* [EXERCISE REQUIREMENTS]: Copy the complete listing that follows, letter for letter.
*** Opening of DATA BLOCK ***
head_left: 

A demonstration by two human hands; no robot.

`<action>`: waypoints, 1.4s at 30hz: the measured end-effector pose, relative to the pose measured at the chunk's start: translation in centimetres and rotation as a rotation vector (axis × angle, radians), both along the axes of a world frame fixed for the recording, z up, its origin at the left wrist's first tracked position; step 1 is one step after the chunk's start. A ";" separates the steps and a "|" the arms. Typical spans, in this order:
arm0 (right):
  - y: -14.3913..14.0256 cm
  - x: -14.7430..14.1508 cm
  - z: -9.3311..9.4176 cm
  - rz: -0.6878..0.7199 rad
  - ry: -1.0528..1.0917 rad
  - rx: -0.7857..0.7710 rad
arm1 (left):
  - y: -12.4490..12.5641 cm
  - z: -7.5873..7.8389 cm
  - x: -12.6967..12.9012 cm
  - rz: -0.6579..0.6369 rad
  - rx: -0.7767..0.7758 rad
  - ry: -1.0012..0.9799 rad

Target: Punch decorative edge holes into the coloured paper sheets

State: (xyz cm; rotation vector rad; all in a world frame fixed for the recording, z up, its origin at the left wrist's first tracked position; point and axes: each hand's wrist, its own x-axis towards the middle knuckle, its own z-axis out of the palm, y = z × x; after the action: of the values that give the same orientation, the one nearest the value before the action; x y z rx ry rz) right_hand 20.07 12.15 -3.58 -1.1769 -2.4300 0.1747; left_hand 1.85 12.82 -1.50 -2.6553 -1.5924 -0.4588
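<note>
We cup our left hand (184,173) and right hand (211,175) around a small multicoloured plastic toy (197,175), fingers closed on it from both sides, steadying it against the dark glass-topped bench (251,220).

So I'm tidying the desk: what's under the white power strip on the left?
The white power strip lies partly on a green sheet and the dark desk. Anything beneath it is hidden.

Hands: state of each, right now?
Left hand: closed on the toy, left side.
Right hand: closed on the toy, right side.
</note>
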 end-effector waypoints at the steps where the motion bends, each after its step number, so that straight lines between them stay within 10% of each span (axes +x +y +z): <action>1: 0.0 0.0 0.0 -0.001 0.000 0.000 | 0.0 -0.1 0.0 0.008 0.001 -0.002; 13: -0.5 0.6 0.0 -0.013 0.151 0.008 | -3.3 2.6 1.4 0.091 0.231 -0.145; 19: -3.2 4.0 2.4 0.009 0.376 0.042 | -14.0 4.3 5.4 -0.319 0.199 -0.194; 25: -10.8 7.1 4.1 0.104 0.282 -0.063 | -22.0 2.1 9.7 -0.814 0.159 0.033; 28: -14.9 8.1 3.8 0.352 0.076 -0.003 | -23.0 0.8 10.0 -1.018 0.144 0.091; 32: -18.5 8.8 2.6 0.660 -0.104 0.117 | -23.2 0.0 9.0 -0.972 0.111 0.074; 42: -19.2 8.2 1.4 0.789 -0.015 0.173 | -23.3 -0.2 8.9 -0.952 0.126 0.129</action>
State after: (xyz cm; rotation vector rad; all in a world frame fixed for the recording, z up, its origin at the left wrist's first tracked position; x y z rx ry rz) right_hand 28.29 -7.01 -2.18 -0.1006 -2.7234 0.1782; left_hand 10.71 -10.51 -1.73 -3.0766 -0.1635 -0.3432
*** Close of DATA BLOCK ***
* [REPLY]:
head_left: 

A demonstration by two human hands; no robot.

`<action>`: waypoints, 1.4s at 30hz: the measured end-effector pose, relative to the pose measured at the chunk's start: translation in centimetres and rotation as a rotation vector (axis × angle, radians), both along the axes of a world frame fixed for the recording, z up, its origin at the left wrist's first tracked position; step 1 is one step after the chunk's start. A ";" separates the steps and a "|" the arms. Typical spans, in this order:
arm0 (right):
  - y: -14.3913..14.0256 cm
  - x: -14.7430..14.1508 cm
  - z: -9.3311..9.4176 cm
  - rz: -0.6878..0.7199 rad
  - ry: -1.0528..1.0917 rad
  - rx: -0.7857..0.7710 rad
arm1 (left):
  - y: -12.4490..12.5641 cm
  - z: -7.5873..7.8389 cm
  - x: -12.6967..12.9012 cm
  - rz: -0.6579..0.6369 rad
  - rx: -0.7767..0.7758 rad
  - ry: -1.0012..0.9799 rad

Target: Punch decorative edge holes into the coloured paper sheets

State: (xyz cm; rotation vector rad; all in a world frame fixed for the recording, z up, its origin at the left wrist's first tracked position; point and axes: each hand's wrist, its own x-axis towards the middle knuckle, its own z-axis out of the palm, y = z × x; after the action: of the values that give the same orientation, the one nearest the value before the action; x y z rx ry rz) right_hand 20.07 12.15 -3.58 -1.1769 -2.4300 0.1747; left_hand 1.85 12.82 -1.50 -2.6553 -1.5924 -0.4588
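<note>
We cup our left hand (184,173) and right hand (211,175) around a small multicoloured plastic toy (197,175), fingers closed on it from both sides, steadying it against the dark glass-topped bench (251,220).

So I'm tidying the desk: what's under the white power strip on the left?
The white power strip lies partly on a green sheet and the dark desk. Anything beneath it is hidden.

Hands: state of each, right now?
Left hand: closed on the toy, left side.
Right hand: closed on the toy, right side.
</note>
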 end-effector waypoints at the steps where the motion bends, each after its step number, so that straight lines between them stay within 10% of each span (axes +x +y +z): <action>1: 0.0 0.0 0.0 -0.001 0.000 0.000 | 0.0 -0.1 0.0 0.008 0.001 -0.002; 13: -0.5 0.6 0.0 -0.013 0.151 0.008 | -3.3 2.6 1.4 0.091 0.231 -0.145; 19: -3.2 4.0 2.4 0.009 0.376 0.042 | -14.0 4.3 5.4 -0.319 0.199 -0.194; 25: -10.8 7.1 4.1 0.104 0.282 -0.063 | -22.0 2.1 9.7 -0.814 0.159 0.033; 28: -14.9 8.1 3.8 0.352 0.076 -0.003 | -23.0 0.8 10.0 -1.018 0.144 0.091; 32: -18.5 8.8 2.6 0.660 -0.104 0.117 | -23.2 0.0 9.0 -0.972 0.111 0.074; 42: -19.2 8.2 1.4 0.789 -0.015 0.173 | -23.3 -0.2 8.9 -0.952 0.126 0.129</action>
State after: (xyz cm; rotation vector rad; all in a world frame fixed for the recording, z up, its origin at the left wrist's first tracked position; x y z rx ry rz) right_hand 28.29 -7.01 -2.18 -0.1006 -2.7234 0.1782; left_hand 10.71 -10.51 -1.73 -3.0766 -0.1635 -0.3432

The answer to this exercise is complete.